Visualizing Philadelphia is the umbrella name for a set of projects intended to explore the possibilities of data visualization in anthropology. The project has been researching and visualizing a range of data from giant longitudinal datasets of physiological records to a variety of environmental and socio-economic data sets. This expanding collection is a starting point for independent research and coursework where students can contribute new data and explore possibilities for visualizing data in the context of a biocultural anthropological analysis.
In the initial research project "Environmental Exposures and Child Development," we have begun to visualize the complex relationships that comprise the "local biologies" of several Philadelphia neighborhoods. We are contextualizing physiological data from approximately 7,500 individual Philadelphia area school children with a variety of openly public data sets that contain information on the social, economic and environmental history of the city. By comparing physiological data from areas where there are sources of contaminants (e.g. dry cleaner complexes, former smelting operations, slaughterhouses) with data on children living outside those areas, for instance, we can to chart the varying environmental, and possibly epigenetic, factors on the growth, development and health of children living across the city's neighborhoods.
We are using the term visualization in two senses: First, to make visible the composition of a wide range of data sets and to express the relationships across them; second, to analyze the data in order to envision new research questions and paths for ethnography. Furthermore, we intentionally use visuals of both broad and narrow scope ranging from data visualizations and maps that aggregate and organize complex data, to photography and video that emphasize on the ground person-centered perspectives. To demonstrate the co-presence of these data sources these visual forms are placed on the common surface of web pages. While each visual on these pages provides context for interpreting the others, the interactivity of the graphics deepen the richness of the data by enabling users to interact with them.

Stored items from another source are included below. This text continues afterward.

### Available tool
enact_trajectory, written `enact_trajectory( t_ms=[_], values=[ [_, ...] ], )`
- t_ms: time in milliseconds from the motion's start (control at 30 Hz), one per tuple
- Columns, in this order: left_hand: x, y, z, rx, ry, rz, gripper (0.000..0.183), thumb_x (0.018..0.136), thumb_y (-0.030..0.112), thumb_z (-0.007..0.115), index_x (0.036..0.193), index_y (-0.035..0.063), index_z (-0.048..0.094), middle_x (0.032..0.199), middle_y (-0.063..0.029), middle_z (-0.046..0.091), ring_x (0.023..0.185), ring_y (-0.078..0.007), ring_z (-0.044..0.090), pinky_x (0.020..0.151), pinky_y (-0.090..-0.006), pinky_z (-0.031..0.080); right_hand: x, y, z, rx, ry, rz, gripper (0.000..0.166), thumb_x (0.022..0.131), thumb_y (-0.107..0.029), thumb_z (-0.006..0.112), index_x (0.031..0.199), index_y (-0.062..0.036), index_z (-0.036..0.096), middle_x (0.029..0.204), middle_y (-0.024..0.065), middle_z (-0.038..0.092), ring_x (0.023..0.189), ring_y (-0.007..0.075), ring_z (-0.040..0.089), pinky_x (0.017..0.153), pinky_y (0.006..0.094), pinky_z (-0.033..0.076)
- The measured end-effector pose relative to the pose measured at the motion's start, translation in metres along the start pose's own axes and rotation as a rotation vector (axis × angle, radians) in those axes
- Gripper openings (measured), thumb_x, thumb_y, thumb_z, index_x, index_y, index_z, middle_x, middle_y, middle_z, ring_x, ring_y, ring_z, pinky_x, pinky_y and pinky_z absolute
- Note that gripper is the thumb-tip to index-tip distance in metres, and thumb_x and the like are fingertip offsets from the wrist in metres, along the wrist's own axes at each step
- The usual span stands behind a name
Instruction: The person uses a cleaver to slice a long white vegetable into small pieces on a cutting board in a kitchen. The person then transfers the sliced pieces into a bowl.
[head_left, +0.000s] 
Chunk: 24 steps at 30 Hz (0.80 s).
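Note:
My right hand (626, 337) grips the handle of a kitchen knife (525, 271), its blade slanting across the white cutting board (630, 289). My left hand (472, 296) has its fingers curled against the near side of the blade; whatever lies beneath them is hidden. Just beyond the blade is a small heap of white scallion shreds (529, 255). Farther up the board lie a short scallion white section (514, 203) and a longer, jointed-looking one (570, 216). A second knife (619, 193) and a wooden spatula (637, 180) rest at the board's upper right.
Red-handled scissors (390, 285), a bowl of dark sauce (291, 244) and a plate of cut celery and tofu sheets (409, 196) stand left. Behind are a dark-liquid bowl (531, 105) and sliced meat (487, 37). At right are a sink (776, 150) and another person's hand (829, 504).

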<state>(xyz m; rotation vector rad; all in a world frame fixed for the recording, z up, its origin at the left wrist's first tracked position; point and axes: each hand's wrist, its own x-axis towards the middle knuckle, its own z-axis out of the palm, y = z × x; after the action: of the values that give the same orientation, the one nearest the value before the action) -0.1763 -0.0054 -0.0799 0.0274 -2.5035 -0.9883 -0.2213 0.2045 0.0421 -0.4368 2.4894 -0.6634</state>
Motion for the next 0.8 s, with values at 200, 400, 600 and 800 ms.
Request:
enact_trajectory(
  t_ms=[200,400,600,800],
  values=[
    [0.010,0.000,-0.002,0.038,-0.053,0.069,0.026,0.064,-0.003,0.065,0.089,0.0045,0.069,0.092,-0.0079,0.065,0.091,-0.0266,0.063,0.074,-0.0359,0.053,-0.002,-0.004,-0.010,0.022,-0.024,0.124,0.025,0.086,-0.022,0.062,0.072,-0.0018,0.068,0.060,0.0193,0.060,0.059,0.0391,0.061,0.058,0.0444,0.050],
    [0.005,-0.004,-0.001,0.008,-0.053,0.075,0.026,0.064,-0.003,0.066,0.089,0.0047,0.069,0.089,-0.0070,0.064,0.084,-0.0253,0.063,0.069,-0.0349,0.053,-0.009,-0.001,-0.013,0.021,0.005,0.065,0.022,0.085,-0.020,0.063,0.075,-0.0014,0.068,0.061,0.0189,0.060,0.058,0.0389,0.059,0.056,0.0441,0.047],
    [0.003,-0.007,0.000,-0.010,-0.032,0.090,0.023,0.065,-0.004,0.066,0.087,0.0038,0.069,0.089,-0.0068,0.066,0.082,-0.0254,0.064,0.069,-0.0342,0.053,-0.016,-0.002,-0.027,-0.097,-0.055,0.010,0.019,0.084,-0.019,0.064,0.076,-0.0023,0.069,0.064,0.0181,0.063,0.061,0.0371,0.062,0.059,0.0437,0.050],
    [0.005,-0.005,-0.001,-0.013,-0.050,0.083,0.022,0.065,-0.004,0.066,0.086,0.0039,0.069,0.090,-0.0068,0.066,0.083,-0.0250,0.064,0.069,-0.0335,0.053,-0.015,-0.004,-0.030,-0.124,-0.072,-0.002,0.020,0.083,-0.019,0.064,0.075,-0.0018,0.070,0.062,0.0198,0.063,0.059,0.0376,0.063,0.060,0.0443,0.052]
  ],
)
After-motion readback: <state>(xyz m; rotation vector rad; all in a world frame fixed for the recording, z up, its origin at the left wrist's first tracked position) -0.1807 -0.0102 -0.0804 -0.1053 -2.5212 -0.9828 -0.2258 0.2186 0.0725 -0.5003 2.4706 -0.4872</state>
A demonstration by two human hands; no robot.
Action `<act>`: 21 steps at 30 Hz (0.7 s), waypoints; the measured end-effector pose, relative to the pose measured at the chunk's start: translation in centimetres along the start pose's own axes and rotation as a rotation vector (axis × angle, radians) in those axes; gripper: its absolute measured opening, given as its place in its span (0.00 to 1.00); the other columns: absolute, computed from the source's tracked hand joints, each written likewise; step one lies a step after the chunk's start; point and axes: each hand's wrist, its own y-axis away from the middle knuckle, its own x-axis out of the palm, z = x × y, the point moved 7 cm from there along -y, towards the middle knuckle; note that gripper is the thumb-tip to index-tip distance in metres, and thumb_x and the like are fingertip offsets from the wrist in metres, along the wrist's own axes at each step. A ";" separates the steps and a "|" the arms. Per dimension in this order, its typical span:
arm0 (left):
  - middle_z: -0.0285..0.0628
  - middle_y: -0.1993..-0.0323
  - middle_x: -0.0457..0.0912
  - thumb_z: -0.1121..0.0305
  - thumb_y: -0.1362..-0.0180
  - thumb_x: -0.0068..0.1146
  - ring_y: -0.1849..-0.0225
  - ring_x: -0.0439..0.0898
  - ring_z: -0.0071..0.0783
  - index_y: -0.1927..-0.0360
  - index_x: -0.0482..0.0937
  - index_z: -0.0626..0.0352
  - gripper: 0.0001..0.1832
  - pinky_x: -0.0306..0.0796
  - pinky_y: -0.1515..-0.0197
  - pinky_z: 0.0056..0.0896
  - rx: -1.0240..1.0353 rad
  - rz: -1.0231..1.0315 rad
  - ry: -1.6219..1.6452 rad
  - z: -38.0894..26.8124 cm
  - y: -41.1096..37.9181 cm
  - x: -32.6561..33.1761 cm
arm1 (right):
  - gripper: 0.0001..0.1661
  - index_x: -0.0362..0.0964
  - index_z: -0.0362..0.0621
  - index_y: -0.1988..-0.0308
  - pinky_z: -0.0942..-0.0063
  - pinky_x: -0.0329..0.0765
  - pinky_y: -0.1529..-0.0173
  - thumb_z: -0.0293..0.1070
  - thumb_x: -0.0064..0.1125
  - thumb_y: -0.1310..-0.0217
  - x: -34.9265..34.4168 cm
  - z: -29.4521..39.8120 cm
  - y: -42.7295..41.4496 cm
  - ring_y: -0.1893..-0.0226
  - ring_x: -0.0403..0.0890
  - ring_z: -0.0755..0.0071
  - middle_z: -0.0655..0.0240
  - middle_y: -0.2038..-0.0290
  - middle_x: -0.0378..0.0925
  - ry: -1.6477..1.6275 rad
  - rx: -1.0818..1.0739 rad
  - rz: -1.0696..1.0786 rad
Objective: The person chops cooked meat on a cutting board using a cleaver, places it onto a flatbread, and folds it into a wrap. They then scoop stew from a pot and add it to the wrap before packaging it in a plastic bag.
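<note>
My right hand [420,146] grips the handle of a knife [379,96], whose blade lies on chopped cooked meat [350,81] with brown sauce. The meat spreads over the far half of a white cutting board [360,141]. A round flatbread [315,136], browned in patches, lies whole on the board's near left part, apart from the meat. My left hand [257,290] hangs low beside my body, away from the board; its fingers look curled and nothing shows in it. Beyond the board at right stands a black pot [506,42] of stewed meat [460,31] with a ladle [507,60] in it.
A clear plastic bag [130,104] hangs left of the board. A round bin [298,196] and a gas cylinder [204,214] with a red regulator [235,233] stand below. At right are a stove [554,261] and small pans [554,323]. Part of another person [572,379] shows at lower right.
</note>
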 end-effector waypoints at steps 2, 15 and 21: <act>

Student Research Opportunities
The combination of Krogman and historical datasets affords a unique opportunity to integrate socio-cultural and physiological data into courses across the Anthropology Department, enabling students to contribute significantly to real world research as well as to interpret physical and socio-cultural variables. Specifically, they can curate and analyze the physiological and environmental data, as well as produce their own related ethnographic materials in the region. Moreover, they have opportunities to design their own research questions, develop analyses and create visualizations as part of this wide-ranging research project.
A new course introduced in fall 2017 on Forensic Anthropology and Urban Bodies (ANT 309/STC 310) offered students significant hands-on experiences with real-world datasets. The course uniquely provides students with the opportunity to explore the complex interplay of social, environmental, and nutritional factors that affect individual development and health outcomes in urban settings. Some students work with Janet Monge in her lab and learn to perform forensic analysis on the physiological records, such as x-rays. Another group of students work with Jeffrey Himpele in the VizE Lab to select from many sets of social, environmental and historical data. Toward the end of the semester the two groups of students explore connections in their work in order to develop an integrated holistic biological and socio-cultural picture of variations in the urban context. The class uses techniques of data visualization to communicate the composition and analyses of the data they develop during the course. In addition, the course gives students a unique opportunity to contribute to the development of new standards for measuring growth and development that will be based on a larger and more diverse population than used to create the existing standards.
Students in Carolyn Rouse's course on Race and Medicine (ANT 403/AAS 403/GHP 403) investigate the ethical and ethnographic dimensions of the Krogman data. They explore the possible epigenetic effects that environment and socio-economic status may have had on three generations. Further, students will uncover the social life of the Krogman medical data itself, including the initial and emergent research questions, project funders, the curation of data and its storage spaces, how subjects were recruited, and the encounters between physician-researchers and their subjects and parents. Since all data is produced in social contexts, we seek to understand how the categories were used in the growth study itself in Philadelphia, as well as how the study participants and their families navigated the social categories in the demographic data that includes them.